Let's say I have an array like this:

from skopt.space import Space
from skopt.sampler import Lhs
import numpy as np

np.random.seed(42)

rows = 5
cols = 3

dummy = np.zeros((rows, cols))

array([[0., 0., 0.],
       [0., 0., 0.],
       [0., 0., 0.],
       [0., 0., 0.],
       [0., 0., 0.]])

and I now would like to use skopt.Lhs.generate to fill certain positions of this array with a 1 whereby I would like to exclude certain positions stored in ignore:

ignore = np.array([
    [3, 1],
    [4, 1]
])

How would I do this best?

I can do

space = Space([(0, rows - 1), (0, cols - 1)])

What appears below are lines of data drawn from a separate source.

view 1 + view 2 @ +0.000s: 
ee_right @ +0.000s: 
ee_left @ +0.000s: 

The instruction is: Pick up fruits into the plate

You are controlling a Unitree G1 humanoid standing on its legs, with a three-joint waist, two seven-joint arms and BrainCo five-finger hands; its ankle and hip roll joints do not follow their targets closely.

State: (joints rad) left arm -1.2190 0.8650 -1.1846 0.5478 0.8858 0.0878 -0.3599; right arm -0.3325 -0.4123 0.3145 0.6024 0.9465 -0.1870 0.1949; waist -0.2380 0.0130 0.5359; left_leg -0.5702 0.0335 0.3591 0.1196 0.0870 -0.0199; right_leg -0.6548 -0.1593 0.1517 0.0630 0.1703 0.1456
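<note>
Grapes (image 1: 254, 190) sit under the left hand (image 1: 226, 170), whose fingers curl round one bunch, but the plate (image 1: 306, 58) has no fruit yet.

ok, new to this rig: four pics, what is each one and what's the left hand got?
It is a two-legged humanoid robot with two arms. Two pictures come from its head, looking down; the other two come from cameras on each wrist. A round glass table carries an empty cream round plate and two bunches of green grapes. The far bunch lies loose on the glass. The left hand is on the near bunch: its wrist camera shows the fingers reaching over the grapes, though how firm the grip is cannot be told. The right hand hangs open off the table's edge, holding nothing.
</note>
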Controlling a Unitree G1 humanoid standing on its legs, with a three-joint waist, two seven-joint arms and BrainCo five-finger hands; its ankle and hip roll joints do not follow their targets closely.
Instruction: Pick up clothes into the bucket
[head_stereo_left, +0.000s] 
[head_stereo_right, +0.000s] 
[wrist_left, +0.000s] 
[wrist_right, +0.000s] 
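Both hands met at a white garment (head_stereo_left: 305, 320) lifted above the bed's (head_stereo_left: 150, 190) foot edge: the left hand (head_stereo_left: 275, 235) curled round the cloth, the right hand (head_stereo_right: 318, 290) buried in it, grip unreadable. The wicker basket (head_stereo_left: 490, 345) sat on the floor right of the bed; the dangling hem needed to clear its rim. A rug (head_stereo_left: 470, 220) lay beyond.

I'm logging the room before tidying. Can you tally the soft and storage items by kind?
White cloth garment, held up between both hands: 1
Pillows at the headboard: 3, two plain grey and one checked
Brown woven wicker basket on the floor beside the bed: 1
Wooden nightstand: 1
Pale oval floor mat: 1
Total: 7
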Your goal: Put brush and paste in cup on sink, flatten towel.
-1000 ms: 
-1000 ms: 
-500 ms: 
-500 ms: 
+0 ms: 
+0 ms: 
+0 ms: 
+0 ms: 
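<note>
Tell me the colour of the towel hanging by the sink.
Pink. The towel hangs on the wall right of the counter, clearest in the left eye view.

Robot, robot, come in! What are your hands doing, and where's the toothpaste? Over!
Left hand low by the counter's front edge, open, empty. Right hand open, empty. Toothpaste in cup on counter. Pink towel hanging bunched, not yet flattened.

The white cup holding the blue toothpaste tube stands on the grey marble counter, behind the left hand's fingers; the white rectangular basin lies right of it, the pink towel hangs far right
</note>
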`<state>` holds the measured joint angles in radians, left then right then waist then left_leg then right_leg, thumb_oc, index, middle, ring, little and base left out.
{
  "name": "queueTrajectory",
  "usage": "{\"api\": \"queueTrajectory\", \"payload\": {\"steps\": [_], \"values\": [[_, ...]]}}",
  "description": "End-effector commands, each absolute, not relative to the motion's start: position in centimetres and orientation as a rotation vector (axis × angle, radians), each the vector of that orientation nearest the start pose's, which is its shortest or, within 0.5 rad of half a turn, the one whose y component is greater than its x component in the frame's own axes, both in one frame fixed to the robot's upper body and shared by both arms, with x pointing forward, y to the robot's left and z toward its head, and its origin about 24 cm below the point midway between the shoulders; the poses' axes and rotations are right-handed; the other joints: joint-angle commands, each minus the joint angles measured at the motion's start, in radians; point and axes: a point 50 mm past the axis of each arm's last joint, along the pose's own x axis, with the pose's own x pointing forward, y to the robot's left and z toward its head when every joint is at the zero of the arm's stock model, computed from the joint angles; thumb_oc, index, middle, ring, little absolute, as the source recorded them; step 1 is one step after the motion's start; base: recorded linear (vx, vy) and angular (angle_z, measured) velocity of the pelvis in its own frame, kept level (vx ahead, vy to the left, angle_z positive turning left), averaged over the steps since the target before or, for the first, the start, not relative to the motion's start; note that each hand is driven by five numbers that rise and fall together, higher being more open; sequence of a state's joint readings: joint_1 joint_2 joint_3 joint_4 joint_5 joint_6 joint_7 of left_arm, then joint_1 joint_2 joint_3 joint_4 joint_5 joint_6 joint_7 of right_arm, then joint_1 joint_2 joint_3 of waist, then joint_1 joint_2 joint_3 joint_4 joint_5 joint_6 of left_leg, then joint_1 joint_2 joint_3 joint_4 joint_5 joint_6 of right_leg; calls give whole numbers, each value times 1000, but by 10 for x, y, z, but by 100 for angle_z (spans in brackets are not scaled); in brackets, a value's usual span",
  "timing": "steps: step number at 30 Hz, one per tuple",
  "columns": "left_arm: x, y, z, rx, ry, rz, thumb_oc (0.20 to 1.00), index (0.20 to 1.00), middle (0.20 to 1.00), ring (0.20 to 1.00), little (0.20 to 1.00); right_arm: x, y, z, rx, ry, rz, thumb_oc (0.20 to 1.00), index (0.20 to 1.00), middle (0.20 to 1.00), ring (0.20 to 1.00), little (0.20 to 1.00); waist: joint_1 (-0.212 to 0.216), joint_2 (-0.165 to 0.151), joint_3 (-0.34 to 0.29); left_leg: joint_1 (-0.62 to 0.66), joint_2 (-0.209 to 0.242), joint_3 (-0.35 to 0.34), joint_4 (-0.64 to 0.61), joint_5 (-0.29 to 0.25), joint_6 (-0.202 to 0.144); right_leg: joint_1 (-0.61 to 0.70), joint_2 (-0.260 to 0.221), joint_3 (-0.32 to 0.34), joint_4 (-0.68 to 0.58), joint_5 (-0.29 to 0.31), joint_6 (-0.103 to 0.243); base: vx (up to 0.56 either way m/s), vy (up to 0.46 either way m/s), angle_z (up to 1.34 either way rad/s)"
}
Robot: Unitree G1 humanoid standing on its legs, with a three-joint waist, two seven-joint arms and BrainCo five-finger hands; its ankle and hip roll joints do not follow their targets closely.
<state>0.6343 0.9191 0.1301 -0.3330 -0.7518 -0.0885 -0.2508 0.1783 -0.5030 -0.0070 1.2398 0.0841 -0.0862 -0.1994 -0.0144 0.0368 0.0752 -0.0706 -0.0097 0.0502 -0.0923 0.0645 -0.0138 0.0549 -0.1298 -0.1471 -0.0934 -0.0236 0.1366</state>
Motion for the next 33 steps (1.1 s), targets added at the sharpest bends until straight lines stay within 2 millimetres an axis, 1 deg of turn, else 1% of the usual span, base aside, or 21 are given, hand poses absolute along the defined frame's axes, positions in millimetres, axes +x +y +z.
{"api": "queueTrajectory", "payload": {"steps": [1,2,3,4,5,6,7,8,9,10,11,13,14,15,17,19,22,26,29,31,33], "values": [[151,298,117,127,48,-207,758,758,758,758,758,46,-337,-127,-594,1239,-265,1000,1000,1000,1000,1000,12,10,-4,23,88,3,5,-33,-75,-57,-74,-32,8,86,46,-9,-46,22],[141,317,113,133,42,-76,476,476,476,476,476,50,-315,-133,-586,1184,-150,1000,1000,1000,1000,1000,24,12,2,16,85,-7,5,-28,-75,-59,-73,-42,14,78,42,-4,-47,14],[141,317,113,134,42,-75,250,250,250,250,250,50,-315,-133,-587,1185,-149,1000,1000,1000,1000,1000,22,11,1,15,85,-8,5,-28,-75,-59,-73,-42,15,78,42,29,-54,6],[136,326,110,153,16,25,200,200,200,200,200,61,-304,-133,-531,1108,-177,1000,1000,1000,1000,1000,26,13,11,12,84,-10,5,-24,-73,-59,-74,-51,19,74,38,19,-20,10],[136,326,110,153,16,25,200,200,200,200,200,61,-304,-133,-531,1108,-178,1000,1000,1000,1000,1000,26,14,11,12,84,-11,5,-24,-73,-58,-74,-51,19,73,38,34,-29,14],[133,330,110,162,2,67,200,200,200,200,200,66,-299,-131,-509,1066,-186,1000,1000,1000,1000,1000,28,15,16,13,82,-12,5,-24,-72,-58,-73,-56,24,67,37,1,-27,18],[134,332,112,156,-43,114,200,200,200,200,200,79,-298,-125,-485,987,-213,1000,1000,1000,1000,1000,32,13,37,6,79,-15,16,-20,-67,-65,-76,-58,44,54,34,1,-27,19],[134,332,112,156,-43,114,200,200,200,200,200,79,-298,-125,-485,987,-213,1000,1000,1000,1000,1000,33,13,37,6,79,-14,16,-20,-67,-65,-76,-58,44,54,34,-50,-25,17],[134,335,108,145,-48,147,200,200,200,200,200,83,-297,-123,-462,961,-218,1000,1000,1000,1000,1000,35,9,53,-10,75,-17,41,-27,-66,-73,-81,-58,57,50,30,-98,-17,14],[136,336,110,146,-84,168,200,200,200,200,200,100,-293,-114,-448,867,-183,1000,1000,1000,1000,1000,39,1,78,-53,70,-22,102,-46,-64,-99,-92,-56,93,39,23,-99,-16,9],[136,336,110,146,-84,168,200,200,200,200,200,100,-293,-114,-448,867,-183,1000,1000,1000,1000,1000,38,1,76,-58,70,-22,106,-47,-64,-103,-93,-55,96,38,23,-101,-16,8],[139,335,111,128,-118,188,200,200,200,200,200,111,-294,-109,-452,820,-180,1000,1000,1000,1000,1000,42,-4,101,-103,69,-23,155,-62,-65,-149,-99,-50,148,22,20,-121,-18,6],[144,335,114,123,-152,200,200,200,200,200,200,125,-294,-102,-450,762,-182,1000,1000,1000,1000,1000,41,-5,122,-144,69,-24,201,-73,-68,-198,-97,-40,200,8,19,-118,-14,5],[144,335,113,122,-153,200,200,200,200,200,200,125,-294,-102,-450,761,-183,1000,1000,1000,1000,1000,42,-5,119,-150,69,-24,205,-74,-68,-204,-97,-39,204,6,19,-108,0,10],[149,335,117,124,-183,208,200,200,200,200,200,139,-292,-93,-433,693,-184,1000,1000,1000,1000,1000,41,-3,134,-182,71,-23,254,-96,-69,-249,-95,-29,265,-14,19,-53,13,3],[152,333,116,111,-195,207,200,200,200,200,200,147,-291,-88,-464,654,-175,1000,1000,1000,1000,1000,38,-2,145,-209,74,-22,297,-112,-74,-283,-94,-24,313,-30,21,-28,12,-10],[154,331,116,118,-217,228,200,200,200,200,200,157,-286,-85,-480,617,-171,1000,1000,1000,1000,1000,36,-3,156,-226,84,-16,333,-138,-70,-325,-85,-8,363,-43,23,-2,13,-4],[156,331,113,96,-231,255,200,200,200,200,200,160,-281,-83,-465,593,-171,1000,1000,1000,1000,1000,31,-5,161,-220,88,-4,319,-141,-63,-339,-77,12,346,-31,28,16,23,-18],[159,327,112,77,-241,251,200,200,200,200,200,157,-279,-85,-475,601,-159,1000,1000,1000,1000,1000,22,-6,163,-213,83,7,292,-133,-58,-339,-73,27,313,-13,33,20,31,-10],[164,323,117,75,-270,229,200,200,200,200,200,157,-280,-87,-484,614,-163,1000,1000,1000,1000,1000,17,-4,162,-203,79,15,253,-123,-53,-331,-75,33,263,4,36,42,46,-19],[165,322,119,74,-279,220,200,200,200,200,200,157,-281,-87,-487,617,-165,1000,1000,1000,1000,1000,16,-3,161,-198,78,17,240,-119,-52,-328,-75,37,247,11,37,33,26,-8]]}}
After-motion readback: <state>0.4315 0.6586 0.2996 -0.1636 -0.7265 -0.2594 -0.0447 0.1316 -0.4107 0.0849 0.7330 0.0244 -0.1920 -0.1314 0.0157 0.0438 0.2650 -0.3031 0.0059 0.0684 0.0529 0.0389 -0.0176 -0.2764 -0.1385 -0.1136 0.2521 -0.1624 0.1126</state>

lhs = Lhs(criterion="maximin", iterations=1000)
lh = np.array(lhs.generate(space.dimensions, 3))

dummy[lh[:, 0], lh[:, 1]] = 1

which gives

array([[0., 0., 1.],
       [1., 0., 0.],
       [0., 0., 0.],
       [0., 0., 0.],
       [0., 1., 0.]])

but as one can see the position 4, 1 is occupied but it shouldn't.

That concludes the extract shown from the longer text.